Key points

  • Different combinations of feature selection methods and classifiers result in models that are not significantly different from the best model in approximately 57%.

  • Features selected by statistically best-performing models are largely different (0.19; range 0.02–0.42), although their correlation is higher (0.71; range 0.4–0.92).

  • Relevance of features often cannot be decided by the single best model.

Background

Radiomics is an emergent technique used for diagnostic and predictive purposes and is based on machine learning techniques [1, 2]. It promises a non-invasive, personalized medicine and is applied primarily in an oncological context for diagnosis, survival prediction, and other purposes [3]. Radiomics is often performed using a well-established machine learning pipeline; generic features from the images are first extracted before feature selection methods and classifiers for modeling are employed [4, 5]. One of the main concerns related to radiomics is whether the extracted features have biological meaning [6].

However, in the absence of a direct link between features and the underlying biology of various pathologies, in radiomic studies, many generic features are extracted in the hope that some would be associated with the biology and thus be predictive [7]. These features strongly depend on several choices regarding the acquisition parameters, preprocessing choices, the segmentation of the volume-of-interest and others, and therefore contain both necessarily correlated and irrelevant features [8, 9]. Radiomics then proceeds by using a feature selection method to identify relevant features and a machine learning model for prediction. It seems natural to consider relevant features of the best-performing model as surrogates for biomarkers because such features contribute to the model’s predictive performance. They should therefore be considered informative and are at least good candidates for biomarkers [10,11,12,13,14].

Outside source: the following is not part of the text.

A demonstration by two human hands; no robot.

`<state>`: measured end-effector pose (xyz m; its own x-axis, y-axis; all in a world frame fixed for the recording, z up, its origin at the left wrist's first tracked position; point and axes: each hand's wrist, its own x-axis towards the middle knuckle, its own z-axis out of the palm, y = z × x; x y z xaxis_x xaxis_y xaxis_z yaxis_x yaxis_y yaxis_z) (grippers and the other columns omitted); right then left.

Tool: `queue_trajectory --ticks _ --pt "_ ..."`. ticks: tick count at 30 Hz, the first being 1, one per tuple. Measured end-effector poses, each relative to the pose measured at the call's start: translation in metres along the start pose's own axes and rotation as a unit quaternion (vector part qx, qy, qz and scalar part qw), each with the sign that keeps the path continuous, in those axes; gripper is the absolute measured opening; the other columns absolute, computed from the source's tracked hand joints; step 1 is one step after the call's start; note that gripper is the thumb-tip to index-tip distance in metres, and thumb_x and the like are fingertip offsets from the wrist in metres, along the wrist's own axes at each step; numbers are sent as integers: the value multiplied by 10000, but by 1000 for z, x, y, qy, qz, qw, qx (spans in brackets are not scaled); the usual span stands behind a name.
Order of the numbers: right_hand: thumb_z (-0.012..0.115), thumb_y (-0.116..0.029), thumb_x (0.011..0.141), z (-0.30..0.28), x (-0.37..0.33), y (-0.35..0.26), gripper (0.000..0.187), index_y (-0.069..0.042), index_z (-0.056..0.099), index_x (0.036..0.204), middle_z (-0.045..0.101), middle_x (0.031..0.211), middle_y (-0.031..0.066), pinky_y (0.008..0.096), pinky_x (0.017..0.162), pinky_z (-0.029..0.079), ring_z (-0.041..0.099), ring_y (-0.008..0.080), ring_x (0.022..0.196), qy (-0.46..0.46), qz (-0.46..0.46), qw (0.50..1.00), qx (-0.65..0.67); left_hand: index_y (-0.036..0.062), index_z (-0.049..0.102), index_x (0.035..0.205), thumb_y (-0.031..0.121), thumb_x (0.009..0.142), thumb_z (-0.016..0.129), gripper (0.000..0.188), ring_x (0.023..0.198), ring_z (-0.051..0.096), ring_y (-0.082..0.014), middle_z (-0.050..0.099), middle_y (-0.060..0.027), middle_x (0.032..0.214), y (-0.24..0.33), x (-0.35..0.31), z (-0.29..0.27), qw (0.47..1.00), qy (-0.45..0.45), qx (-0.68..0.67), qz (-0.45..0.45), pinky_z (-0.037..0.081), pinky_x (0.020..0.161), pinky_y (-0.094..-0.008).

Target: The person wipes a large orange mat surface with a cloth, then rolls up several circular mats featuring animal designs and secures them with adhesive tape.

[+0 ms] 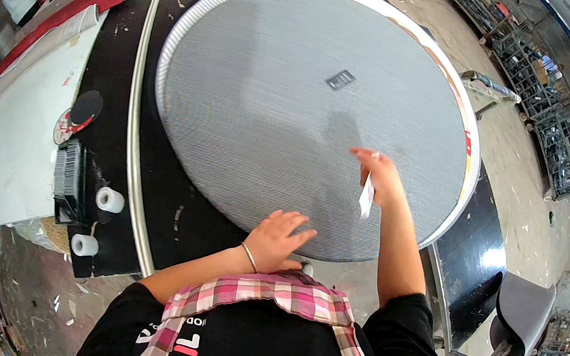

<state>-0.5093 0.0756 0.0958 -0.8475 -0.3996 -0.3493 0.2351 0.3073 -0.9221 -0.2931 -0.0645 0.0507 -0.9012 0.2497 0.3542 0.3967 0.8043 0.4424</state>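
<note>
A large round panel (261, 97) faced with grey woven mesh lies in front of me, with a pale ribbed rim along its far and left sides. My left hand (277, 241) rests at its near edge, fingers spread and nothing held. Over the right part of the panel, my right hand (381, 178) pinches a narrow white slip (366, 200), which looks like paper or tape. The index finger stretches out to the left. A small dark rectangular piece (340, 79) with lighter marks sits on the mesh farther away.
Beneath the panel is a black table (117, 72), crossed at left by a metal tube (141, 76). Two white rolls (109, 200), a black box (71, 182) and dark discs (87, 109) lie there. A grey chair (524, 315) stands right; wire carts (546, 79) line the far right.
</note>
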Motion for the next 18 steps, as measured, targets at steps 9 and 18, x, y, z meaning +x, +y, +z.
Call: queue_trajectory --ticks 9,18 --pt "690 -343 617 -134 -112 90 384 -154 601 939 515 726 63 360 608 430 548 250 676 -100 -283 819 -488 78 588 861 266 537 691 389 884 529 -242 563 -78 910 24 34 11 998 -49 42 -23 409 761 -383" --pt "597 -344 734 -133 -12 30 259 -86 600 764 524 705 76 357 636 400 528 254 688 54 -332 809 -482 67 526 662 407 668 656 364 645 491 -256 496 -71 682 -15 117 -17 902 -56 105 -416 390 612 -361"
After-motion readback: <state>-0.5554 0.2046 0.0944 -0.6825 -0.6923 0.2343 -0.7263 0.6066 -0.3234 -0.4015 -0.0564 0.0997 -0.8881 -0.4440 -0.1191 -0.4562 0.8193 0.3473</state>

Unfortunately, from a statistical standpoint, there is often not a single best-performing model. Different choices of feature selection methods and classifiers can lead to models performing only slightly worse than and statistically similarly to the best-performing model. In these cases, the null hypothesis that they are equal cannot be rejected. If the best-performing model’s features are associated with the underlying biology, it raises the question of whether the same features can be considered relevant in statistically similar models.

Therefore, we analyzed on 14 publicly available radiomic datasets whether the selected features of statistically similar models are similar. We employed 8 different feature selection methods and 8 classifiers and measured the predictive performance of the models by area under the receiver operating characteristic curve (AUC-ROC). We compared the stability of the selected features, the similarity, and the correlation among the best-performing models.

Methods

To ensure reproducibility, only publicly available datasets were employed for this study. Ethical approval for this study was therefore waived by the local ethics committee (Ethik-Kommission, Medizinische Fakultät der Universität Duisburg-Essen, Germany). All methods and procedures were performed following the relevant guidelines and regulations.

Datasets

We identified publicly available datasets by reviewing open-access journals. A total of 14 radiomic datasets were included in this study (Table 1). As is common for radiomic datasets, these datasets were all high-dimensional; in other words, they contained more features than samples, except for the dataset Carvalho2018. Since the focus of this study is on radiomic features, only features coming from imaging data were used, and other features, e.g., clinical or genetic features, were removed. All available data were merged to reduce the effects of non-identically distributed data.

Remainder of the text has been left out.